- TASK INSTRUCTIONS -
Give the data again exactly as written, skipping any pictures.

----

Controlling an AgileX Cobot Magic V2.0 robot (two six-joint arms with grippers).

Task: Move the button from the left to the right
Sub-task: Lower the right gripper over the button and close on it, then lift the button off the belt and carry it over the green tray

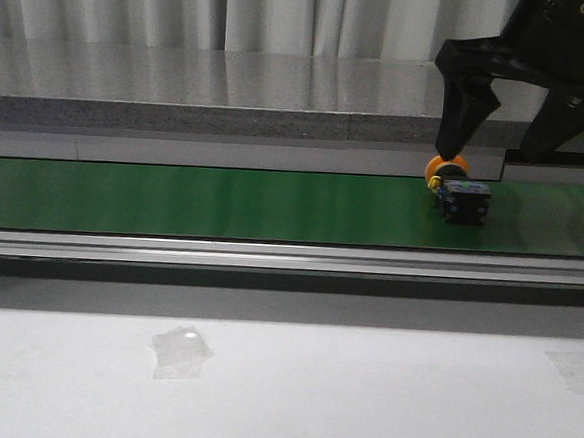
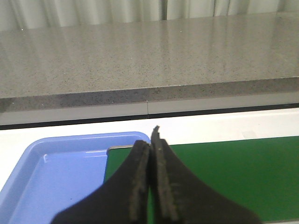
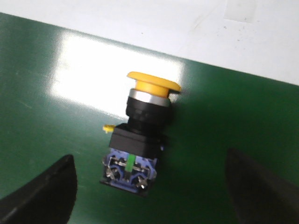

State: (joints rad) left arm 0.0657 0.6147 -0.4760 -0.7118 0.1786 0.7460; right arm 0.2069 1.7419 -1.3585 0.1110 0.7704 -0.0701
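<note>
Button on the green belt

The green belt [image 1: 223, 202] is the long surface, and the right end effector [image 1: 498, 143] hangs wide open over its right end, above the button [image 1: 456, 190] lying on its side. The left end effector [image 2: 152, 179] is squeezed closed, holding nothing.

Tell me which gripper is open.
The right gripper: its fingers are spread wide above the button on the green belt. The left gripper has its fingers pressed together, holding nothing.
</note>
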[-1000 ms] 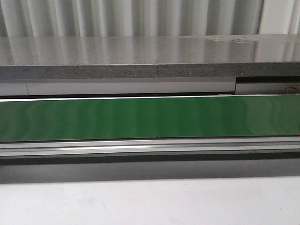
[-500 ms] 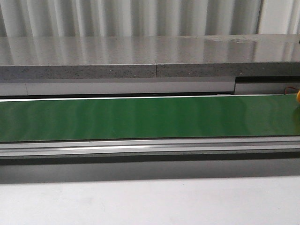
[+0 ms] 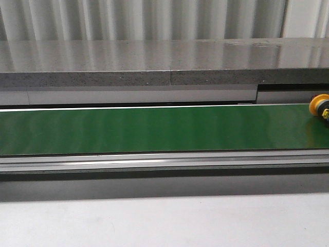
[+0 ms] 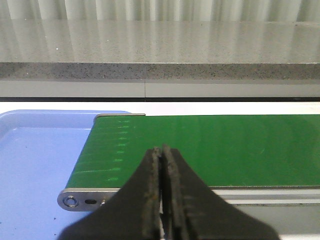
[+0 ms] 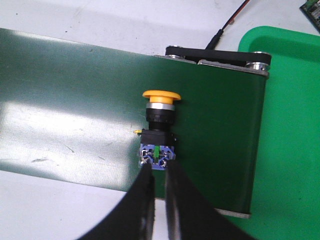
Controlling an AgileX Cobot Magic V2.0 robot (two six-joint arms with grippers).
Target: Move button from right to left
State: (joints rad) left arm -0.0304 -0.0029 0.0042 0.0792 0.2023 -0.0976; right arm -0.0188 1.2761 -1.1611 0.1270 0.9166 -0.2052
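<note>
The button (image 3: 319, 105) lies on its side at the far right end of the green conveyor belt (image 3: 154, 128). In the right wrist view its yellow cap (image 5: 161, 95), black collar and blue rear block with a green spot (image 5: 157, 154) lie in line with my right gripper (image 5: 159, 169). The fingertips overlap the block's near edge. A narrow gap shows between them, with only belt in it. My left gripper (image 4: 161, 149) hovers shut and empty over the belt's left end (image 4: 225, 145). Neither gripper shows in the front view.
A blue tray (image 4: 40, 150) sits past the belt's left end and a green tray (image 5: 290, 125) past its right end roller (image 5: 220, 56). A grey stone ledge (image 3: 164, 62) runs behind the belt. White tabletop (image 3: 164, 221) lies in front. A cable (image 5: 232, 20) trails near the roller.
The button has come into the front view from the right edge and moved a little leftward along the belt. One second ago the belt there was bare.
</note>
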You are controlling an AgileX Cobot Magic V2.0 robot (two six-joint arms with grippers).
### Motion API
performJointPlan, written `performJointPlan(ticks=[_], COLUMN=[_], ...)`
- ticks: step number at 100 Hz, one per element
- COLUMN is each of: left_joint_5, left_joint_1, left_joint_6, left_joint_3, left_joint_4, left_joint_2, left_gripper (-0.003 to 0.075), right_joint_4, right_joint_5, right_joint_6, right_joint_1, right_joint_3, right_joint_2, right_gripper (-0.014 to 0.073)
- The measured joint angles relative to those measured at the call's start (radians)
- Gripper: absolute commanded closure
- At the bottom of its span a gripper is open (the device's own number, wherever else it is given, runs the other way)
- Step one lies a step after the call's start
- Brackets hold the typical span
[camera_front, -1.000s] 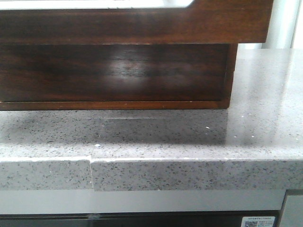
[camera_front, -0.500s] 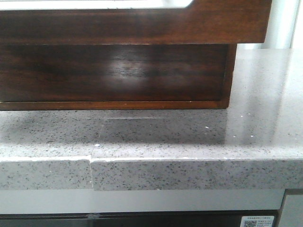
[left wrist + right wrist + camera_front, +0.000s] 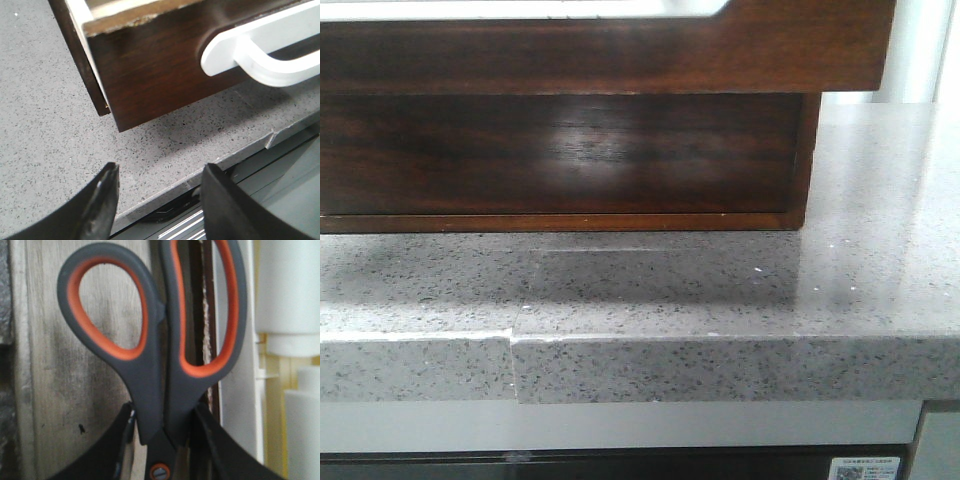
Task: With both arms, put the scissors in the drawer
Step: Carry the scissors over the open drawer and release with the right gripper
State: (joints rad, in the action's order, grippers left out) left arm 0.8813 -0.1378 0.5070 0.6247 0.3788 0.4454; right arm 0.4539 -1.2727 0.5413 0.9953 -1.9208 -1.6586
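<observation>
Front view shows the drawer pulled out over the grey speckled counter, its dark glossy front crossing the top of the picture with a white rounded area along its upper edge. Below it the cabinet body stands on the counter. At the bottom right corner there is a small white label; its print is too small to read.

Left wrist view has the left gripper empty, its two black fingers wide apart above the counter edge, near the drawer corner and its white handle but not touching them.

Right wrist view has the right gripper closed around the scissors near the pivot screw, the grey and orange handles pointing away from the fingers, above a pale wooden surface. No writing is readable on the scissors.
</observation>
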Motion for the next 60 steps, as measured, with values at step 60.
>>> performJointPlan(ticks=[60], left_joint_5=[0.000], left_joint_1=[0.000], left_joint_6=[0.000], left_joint_3=[0.000], left_joint_4=[0.000], left_joint_2=[0.000], left_gripper=[0.0373], right_joint_4=[0.063], right_joint_5=[0.005], right_joint_6=[0.000], right_joint_1=[0.006], right_joint_3=[0.000], right_joint_2=[-0.076], right_gripper=[0.0317])
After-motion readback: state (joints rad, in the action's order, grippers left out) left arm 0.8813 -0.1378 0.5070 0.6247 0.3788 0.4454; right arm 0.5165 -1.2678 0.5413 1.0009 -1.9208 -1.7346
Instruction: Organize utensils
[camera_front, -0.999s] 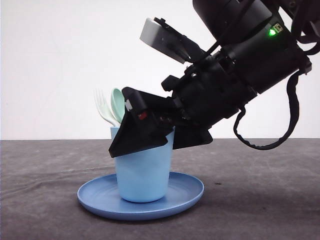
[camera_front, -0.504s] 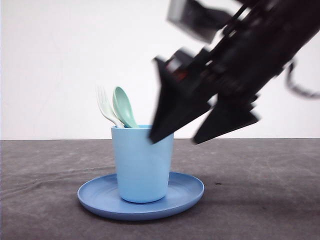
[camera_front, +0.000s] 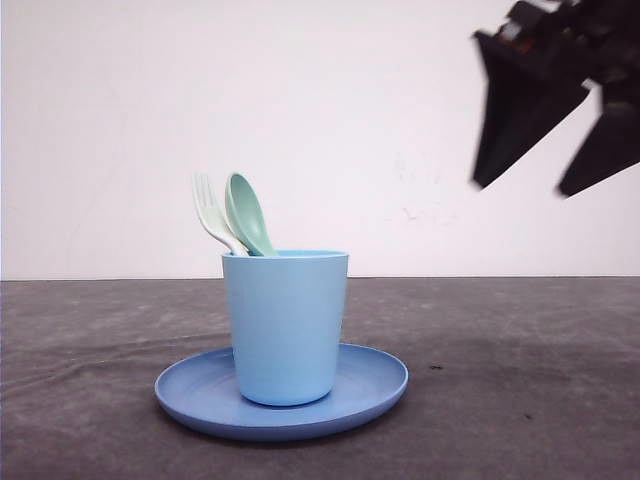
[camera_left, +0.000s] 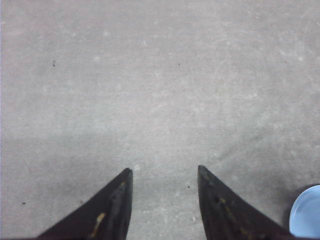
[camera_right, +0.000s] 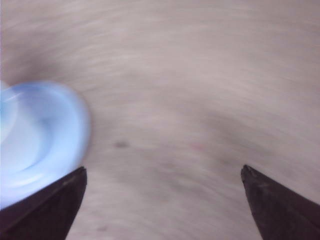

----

- RESPONSE TO THIS TASK -
Controlling an AgileX Cobot Magic V2.0 robot (two six-joint arms with grippers).

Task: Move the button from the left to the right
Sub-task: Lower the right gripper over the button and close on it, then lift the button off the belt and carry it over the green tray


State: (joints rad) left arm 0.0657 0.6147 -0.4760 -0.7118 0.1786 0.7460; right arm 0.2069 1.7419 -1.3585 0.1110 0.7704 -0.0701
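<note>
Button on the green belt

The green belt [image 1: 223, 202] is the long surface, and the right end effector [image 1: 498, 143] hangs wide open over its right end, above the button [image 1: 456, 190] lying on its side. The left end effector [image 2: 152, 179] is squeezed closed, holding nothing.

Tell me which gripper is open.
The right gripper: its fingers are spread wide above the button on the green belt. The left gripper has its fingers pressed together, holding nothing.
</note>
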[-1000 ms] 
[-500 ms] 
[+0 ms] 
[+0 ms] 
[+0 ms] 
Controlling an AgileX Cobot Magic V2.0 robot (two six-joint arms with grippers).
Target: Move button from right to left
State: (joints rad) left arm -0.0304 -0.0029 0.0042 0.0792 0.2023 -0.0976; right arm -0.0188 1.2761 -1.1611 0.1270 0.9166 -0.2052
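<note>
The button (image 3: 319, 105) lies on its side at the far right end of the green conveyor belt (image 3: 154, 128). In the right wrist view its yellow cap (image 5: 161, 95), black collar and blue rear block with a green spot (image 5: 157, 154) lie in line with my right gripper (image 5: 159, 169). The fingertips overlap the block's near edge. A narrow gap shows between them, with only belt in it. My left gripper (image 4: 161, 149) hovers shut and empty over the belt's left end (image 4: 225, 145). Neither gripper shows in the front view.
A blue tray (image 4: 40, 150) sits past the belt's left end and a green tray (image 5: 290, 125) past its right end roller (image 5: 220, 56). A grey stone ledge (image 3: 164, 62) runs behind the belt. White tabletop (image 3: 164, 221) lies in front. A cable (image 5: 232, 20) trails near the roller.
The button has come into the front view from the right edge and moved a little leftward along the belt. One second ago the belt there was bare.
</note>
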You are controlling an AgileX Cobot Magic V2.0 robot (two six-joint arms with grippers).
### Motion API
performJointPlan, written `performJointPlan(ticks=[_], COLUMN=[_], ...)`
- ticks: step number at 100 Hz, one per element
- COLUMN is each of: left_joint_5, left_joint_1, left_joint_6, left_joint_3, left_joint_4, left_joint_2, left_gripper (-0.003 to 0.075), right_joint_4, right_joint_5, right_joint_6, right_joint_1, right_joint_3, right_joint_2, right_gripper (-0.014 to 0.073)
- The measured joint angles relative to those measured at the call's start (radians)
- Gripper: absolute commanded closure
- At the bottom of its span a gripper is open (the device's own number, wherever else it is given, runs the other way)
- Step one lies a step after the call's start
- Brackets hold the typical span
[camera_front, -1.000s] 
[camera_front, -0.500s] 
[left wrist + right wrist + camera_front, +0.000s] 
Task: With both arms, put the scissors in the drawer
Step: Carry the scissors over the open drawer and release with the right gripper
State: (joints rad, in the action's order, grippers left out) left arm 0.8813 -0.1378 0.5070 0.6247 0.3788 0.4454; right arm 0.4539 -1.2727 0.5413 0.9953 -1.9208 -1.6586
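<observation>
Front view shows the drawer pulled out over the grey speckled counter, its dark glossy front crossing the top of the picture with a white rounded area along its upper edge. Below it the cabinet body stands on the counter. At the bottom right corner there is a small white label; its print is too small to read.

Left wrist view has the left gripper empty, its two black fingers wide apart above the counter edge, near the drawer corner and its white handle but not touching them.

Right wrist view has the right gripper closed around the scissors near the pivot screw, the grey and orange handles pointing away from the fingers, above a pale wooden surface. No writing is readable on the scissors.
</observation>
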Motion for the next 60 steps, as measured, with values at step 60.
>>> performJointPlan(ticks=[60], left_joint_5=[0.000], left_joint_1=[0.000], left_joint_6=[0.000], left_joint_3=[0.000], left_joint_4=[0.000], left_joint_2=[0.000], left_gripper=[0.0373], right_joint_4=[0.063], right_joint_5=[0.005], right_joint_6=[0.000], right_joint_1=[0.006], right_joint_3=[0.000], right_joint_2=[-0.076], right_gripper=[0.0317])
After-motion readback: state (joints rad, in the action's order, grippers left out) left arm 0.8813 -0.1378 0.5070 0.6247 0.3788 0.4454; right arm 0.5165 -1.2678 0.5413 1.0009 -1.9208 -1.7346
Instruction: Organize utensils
[camera_front, -0.999s] 
[camera_front, -0.504s] 
[camera_front, +0.000s] 
[camera_left, +0.000s] 
[camera_right, +0.000s] 

This exercise requires no additional output.